__Required action__. Only the lines from the top of the listing below through the line containing "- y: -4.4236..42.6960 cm" should be output, exactly and with no pictures.

__The data__.
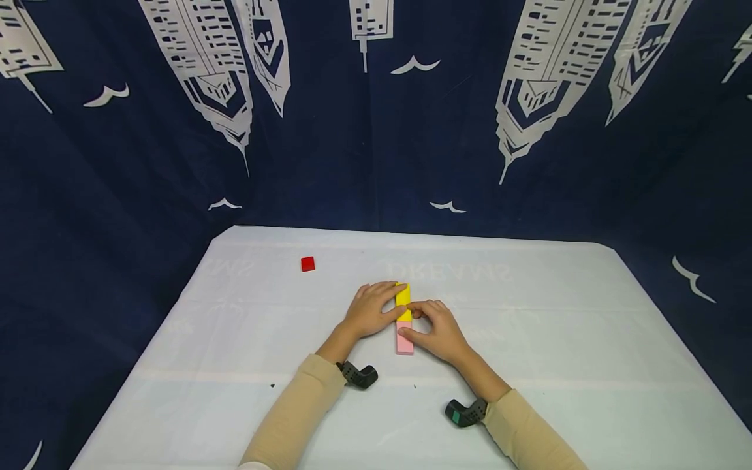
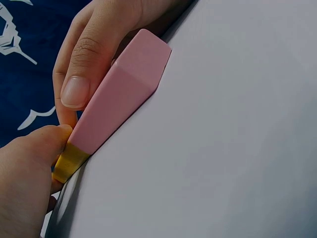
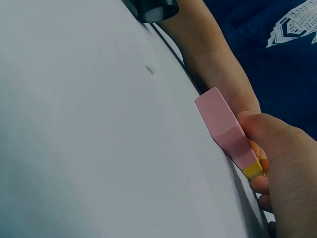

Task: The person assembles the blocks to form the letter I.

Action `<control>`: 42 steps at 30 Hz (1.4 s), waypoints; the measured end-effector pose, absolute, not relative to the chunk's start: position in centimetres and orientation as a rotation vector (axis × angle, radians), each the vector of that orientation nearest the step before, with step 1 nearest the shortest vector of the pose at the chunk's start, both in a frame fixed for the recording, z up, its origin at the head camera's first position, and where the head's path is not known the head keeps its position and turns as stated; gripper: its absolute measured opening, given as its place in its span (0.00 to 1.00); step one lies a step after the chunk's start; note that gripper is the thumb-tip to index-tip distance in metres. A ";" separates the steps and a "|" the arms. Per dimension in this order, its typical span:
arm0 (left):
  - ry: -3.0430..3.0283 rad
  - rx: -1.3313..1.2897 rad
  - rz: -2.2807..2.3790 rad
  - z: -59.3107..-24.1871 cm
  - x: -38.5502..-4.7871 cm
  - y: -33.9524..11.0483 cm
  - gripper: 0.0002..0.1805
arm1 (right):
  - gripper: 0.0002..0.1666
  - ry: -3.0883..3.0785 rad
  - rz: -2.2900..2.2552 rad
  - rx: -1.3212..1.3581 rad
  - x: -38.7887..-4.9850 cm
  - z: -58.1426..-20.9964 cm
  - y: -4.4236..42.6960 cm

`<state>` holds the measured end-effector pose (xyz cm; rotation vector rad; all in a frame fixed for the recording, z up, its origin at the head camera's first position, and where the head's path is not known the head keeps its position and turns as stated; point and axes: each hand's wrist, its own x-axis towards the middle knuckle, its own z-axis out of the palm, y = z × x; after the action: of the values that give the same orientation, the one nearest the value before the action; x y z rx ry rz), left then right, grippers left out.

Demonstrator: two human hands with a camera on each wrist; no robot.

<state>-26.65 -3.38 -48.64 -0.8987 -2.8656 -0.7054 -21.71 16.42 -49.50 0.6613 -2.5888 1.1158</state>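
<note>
A pink block (image 1: 405,343) lies on the table, its far end against a yellow block (image 1: 403,297) in one line; whether the yellow part is one piece or more I cannot tell. My left hand (image 1: 371,309) holds the yellow block from the left, fingertips at its far end and thumb near its middle. From the right, my right hand (image 1: 437,331) has its thumb on the pink block and its index finger at the yellow one, the fingers bent. The left wrist view shows the pink block (image 2: 119,94) large, touched by the right thumb.
A small red block (image 1: 308,264) lies at the back left of the white table (image 1: 529,313). Behind the table hangs a dark blue cloth (image 1: 376,170) with white prints. Each wrist wears a black device.
</note>
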 end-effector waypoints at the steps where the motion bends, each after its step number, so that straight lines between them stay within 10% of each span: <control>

__Solution below__.
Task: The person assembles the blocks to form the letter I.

Action `<control>`: 42 steps at 30 Hz (1.4 s), waypoints; the measured end-effector pose, absolute, not relative to the chunk's start: position in centimetres and orientation as a rotation vector (axis × angle, radians), each the vector of that orientation nearest the step before, with step 1 nearest the shortest vector of the pose at the chunk's start, both in a frame fixed for the recording, z up, its origin at the head camera's first position, and where the head's path is not known the head keeps its position and turns as stated; gripper: its absolute measured opening, given as its place in its span (0.00 to 1.00); step one lies a step after the chunk's start; note that gripper is the thumb-tip to index-tip distance in metres. A ";" separates the steps and a "|" the arms. Per dimension in this order, its typical span:
arm0 (left):
  - ry: -3.0430..3.0283 rad
  - rx: -1.3313..1.2897 rad
  - rz: -2.2807..2.3790 rad
  - z: -59.3107..-24.1871 cm
  - x: -38.5502..-4.7871 cm
  - y: -33.9524..11.0483 cm
  - gripper: 0.0002..0.1805
arm1 (right):
  - gripper: 0.0002..0.1666
  - ry: -3.0883..3.0785 rad
  - rz: -2.2900..2.2552 rad
  - rx: -1.3212..1.3581 rad
  - x: -38.7887..-4.9850 cm
  - z: -58.1426..-20.9964 cm
  - y: -4.4236..42.6960 cm

The response to the exercise is now finished.